To explore mechanisms of actions, data on ADL ability were gathered to determine the proportion of clients obtaining clinically relevant improvements in ADL ability and the extent to which intervention components contributed to goal attainment. Data on ADL ability comprised self-reported and observed ADL ability measured at baseline and post intervention using ADL-I [31], AMPS [32, 33], and GAS [34, 35].

The ADL-I [31] is a standardized evaluation interview used by OTs to describe and measure self-reported quality of ADL task performance in 47 ADL tasks in terms of physical effort and/or fatigue, efficiency, safety, and independence. During the interview, the person rates the perceived quality of performance. The baseline quality of performance ratings form the basis for identification of ADL task performance problems to be prioritized at goal setting. To measure change in self-reported quality of ADL task performance, the 47 quality of performance ratings are transformed into one overall linear (interval scale) ADL-I measure of self-reported quality of ADL task performance, adjusted for the difficulty of the ADL tasks, based on Rasch measurement methods [31]. The measures are expressed in logits (log-odds probability units) [2, 31]. Previous studies indicate that the ADL-I can be used to generate valid and reliable measures of self-reported quality of ADL task performance among persons with various chronic conditions [3, 4, 31].

The AMPS [32, 33] is a standardized observation-based evaluation to measure observed quality of ADL task performance in terms of physical effort and/or fatigue, efficiency, safety, and independence.

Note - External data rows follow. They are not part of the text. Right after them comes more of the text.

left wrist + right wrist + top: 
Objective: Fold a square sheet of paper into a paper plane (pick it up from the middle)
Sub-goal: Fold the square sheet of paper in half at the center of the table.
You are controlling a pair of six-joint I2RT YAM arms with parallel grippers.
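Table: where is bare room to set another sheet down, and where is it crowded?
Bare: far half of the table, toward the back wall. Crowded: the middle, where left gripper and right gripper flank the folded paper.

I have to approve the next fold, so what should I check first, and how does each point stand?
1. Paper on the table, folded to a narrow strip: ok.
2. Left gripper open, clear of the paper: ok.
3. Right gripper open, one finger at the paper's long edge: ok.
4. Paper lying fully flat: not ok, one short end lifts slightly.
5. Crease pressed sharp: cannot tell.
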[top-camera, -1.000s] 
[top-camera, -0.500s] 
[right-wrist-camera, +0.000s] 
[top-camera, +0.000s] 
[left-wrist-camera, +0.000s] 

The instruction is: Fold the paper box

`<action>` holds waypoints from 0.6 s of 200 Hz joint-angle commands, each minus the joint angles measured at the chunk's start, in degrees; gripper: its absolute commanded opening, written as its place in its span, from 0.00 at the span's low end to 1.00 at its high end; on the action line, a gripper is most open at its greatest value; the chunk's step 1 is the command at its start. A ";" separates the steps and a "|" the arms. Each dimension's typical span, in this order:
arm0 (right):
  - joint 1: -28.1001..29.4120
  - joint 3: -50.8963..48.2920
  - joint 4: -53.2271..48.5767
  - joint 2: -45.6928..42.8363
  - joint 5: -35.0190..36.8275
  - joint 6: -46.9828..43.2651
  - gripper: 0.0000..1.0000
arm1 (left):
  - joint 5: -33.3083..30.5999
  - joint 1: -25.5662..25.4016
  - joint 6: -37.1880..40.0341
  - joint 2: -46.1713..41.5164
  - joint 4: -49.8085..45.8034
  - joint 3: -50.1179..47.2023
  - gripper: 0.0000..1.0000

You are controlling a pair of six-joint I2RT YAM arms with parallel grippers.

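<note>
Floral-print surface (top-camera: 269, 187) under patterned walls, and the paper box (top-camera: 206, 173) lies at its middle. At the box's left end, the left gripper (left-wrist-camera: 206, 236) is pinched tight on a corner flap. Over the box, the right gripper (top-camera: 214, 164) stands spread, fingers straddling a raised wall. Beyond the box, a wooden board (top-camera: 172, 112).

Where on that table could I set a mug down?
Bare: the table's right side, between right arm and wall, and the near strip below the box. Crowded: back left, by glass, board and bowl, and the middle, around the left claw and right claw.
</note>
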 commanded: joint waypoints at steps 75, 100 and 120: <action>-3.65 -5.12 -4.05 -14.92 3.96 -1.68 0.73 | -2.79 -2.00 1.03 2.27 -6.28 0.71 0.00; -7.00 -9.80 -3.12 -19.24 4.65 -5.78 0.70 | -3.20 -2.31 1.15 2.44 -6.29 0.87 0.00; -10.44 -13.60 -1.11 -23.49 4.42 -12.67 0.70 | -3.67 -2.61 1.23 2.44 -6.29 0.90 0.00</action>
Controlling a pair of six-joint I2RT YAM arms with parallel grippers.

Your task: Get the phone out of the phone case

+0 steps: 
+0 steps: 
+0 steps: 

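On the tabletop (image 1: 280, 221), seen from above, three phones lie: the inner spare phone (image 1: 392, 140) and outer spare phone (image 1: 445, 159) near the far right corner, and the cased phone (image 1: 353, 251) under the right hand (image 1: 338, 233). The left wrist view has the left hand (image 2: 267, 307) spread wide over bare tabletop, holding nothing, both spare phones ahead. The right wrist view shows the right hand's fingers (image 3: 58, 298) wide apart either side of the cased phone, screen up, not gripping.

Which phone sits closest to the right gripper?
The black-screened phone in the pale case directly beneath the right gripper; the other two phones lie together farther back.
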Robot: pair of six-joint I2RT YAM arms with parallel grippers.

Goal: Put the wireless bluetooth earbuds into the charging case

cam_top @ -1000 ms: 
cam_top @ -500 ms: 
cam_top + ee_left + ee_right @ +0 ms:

The person chooses and performs at least two relevant standardized ADL tasks of appropriate challenge. Two domains are evaluated; motor skills (16 items) and process skills (20 items). After the observation, the quality of each skill is evaluated on a four-point ordinal scale according to scoring criteria in the AMPS manual [33]. AMPS software [37], based on Many-Faceted Rasch statistics, is used to convert ordinal raw scores into overall linear ADL motor and ADL process ability measures adjusted for task challenge, skill item difficulty, and rater severity. Measures are expressed in logits (log-odds probability units) [32]. ADL motor ability measures below the 2.0 logits competence cutoff indicate increased physical effort, fatigue, and clumsiness during task performance and ADL process ability measures below the 1.0 logit competence cutoff indicate inefficient and potentially unsafe ADL task performance suggesting need for assistance in everyday life [32, 33]. Several studies support reliability and validity of AMPS ADL ability measures among persons with chronic conditions [2, 3, 3840].

The GAS (34, 35) is a tool for defining and monitoring individual goals. The person is involved in defining goals and describing levels from − 2 to + 2 of goal attainment: “less than expected” (level − 2), “unchanged/actual level” (level − 1), “expected” (level 0), “more than expected” (level + 1), and “much more than expected” (level + 2). Measurable and observable indicators (e.g., independence, duration, frequency) are used, when goals are described. GAS has been found applicable among older adults with multiple chronic conditions living at home [41].